Is there a strong need for PET scans in Russia? According to data from the 2013 federal register, some 3,6 million cancer patients are registered in the country. If the need is estimated only on the basis of the number of patients diagnosed with cancer for the first time, a PET scan would be required for more than half of them; in other words, this would amount to almost 685’000 scans per year.

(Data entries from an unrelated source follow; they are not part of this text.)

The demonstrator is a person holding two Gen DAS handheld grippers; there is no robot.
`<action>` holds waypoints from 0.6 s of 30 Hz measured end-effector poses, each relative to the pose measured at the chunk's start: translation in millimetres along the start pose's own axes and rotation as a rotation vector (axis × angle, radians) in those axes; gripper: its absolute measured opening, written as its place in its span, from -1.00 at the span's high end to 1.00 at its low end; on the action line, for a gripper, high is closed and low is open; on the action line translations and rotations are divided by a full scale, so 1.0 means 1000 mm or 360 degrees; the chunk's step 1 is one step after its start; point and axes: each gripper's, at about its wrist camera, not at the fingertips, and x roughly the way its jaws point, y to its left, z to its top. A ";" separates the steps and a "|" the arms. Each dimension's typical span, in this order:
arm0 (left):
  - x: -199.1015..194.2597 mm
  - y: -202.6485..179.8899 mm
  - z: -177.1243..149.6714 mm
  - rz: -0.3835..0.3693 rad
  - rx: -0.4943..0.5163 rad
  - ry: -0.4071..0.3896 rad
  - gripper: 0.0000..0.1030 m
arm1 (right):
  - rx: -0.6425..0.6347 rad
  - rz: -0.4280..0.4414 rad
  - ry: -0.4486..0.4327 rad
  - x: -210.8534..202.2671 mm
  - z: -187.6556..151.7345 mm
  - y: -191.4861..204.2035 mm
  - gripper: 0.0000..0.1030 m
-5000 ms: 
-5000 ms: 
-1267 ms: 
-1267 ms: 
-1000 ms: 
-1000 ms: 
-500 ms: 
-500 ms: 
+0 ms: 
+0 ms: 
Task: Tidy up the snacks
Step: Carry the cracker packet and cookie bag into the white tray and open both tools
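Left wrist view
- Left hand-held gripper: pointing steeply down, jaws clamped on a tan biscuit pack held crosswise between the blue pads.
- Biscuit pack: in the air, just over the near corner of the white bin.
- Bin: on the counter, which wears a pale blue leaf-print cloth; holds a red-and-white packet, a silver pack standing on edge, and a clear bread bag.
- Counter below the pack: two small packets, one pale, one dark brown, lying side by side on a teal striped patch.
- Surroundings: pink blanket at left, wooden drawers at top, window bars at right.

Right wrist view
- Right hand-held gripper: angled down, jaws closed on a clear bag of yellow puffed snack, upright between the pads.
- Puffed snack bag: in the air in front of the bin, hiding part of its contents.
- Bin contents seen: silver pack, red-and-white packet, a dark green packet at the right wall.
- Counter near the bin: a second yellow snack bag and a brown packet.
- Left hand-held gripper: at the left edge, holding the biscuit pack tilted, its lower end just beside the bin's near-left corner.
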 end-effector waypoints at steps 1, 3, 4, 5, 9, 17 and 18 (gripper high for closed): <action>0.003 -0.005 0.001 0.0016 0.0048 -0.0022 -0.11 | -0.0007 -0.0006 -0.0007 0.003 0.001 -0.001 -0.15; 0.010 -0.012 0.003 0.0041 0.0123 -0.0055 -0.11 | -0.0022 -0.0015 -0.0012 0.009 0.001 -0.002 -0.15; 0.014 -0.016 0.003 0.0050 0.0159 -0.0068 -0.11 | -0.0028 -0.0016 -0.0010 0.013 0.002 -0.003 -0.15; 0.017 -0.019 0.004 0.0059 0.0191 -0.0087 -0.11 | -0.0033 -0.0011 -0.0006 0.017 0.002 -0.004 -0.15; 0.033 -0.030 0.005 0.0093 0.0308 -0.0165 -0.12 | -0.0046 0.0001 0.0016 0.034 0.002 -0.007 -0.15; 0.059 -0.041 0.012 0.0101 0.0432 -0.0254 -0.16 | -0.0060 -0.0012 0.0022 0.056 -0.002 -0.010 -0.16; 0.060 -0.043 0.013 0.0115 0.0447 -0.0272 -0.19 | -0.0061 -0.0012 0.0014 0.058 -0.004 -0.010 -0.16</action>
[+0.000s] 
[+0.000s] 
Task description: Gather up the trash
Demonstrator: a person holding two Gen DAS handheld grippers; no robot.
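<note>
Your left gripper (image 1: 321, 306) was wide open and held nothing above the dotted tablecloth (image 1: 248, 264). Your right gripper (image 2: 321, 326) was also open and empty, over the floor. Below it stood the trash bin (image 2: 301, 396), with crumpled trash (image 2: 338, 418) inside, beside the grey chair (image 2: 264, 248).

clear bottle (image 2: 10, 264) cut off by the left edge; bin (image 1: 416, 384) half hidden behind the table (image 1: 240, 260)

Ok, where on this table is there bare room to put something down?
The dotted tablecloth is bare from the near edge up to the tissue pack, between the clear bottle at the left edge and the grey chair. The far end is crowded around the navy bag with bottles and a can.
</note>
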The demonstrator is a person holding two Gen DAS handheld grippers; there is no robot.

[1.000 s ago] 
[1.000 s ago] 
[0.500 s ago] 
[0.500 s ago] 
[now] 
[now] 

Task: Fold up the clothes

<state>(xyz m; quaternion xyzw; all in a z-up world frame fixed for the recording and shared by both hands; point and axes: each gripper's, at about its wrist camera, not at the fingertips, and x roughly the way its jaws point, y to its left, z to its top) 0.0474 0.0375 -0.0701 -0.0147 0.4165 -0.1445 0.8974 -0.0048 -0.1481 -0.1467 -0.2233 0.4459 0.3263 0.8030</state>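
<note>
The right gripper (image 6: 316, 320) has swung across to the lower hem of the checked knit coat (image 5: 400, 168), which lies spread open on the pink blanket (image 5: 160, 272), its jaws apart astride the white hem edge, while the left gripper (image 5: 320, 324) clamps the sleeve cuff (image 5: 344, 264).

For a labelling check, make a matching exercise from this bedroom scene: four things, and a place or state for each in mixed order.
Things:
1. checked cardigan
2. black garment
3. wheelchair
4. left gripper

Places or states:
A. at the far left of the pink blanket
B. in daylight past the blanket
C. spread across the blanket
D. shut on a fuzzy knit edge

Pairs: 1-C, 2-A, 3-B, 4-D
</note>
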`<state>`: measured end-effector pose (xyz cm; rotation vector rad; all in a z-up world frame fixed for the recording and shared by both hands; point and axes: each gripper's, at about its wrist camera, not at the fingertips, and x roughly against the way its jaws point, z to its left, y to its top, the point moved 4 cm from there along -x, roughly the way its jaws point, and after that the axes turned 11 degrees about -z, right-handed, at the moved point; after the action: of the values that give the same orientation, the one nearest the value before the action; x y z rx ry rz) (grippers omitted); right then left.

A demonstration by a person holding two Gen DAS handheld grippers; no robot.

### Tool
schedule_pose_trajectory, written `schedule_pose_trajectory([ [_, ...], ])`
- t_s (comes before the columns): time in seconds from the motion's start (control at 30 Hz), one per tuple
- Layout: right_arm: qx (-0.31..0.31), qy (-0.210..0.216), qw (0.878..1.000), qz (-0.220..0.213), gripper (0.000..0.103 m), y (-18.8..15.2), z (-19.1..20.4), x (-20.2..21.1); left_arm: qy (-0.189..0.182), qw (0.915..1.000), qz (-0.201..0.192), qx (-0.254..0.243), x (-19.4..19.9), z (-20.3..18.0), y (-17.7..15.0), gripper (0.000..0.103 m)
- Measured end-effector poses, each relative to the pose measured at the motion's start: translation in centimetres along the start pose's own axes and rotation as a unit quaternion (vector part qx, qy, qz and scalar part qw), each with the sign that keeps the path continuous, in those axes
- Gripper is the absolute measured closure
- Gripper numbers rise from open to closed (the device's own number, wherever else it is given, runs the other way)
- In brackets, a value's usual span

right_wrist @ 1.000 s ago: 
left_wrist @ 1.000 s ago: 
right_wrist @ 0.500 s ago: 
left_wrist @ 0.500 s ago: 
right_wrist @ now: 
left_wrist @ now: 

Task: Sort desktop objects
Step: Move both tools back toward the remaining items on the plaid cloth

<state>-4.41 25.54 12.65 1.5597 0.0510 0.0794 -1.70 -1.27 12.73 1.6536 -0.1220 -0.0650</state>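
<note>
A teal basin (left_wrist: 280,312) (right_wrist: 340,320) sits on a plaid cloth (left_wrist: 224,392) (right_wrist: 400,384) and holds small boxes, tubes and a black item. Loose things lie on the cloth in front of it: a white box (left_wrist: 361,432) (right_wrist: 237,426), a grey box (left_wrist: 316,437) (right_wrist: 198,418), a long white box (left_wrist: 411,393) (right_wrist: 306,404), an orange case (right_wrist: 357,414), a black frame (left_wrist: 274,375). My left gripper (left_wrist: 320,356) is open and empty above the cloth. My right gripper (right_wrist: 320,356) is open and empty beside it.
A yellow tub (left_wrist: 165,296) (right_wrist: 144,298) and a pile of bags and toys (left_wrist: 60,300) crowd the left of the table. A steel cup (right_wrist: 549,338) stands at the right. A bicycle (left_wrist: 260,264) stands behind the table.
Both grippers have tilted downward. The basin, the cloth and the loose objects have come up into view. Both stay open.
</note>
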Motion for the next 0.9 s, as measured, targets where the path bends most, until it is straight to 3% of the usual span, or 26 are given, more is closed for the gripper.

With the creation of a federal network, the accessibility of this method will reach a new level of quality. The next nuclear medicine centres to be opened will be in the Central Black Earth Region, in the towns of Tambov, Orel, Lipetsk, Kursk and Bryansk. It is not by chance that these regions were picked as future elements of the PET-network: they are all situated around the fallout of the Chernobyl nuclear accident, where the health of the population requires close monitoring. These centres are expected to open in the first half of 2015. In a following stage, further centres will be created in Novosibirsk, Samara, Yekaterinburg, Kaluga, Orenburg, Perm, Izhevsk and Vladivostok.

By 2017, some 16 centres should have been constructed, but the network should continue developing even after this date.

In certain cases, the cyclotron used to produce the isotopes will be situated in a separate facility from the PET-centre, and the radiopharmaceuticals will have to be delivered by special transport. For example, the plant producing radiopharmaceuticals in Yelets (in the oblast of Lipetsk) will supply all the PET-centres of the Central Federal District. The logistics will have to be extremely well organized as the radiopharmaceuticals must be produced in exactly the right quantities and doses required for the patients due to undergo a scan on any given day.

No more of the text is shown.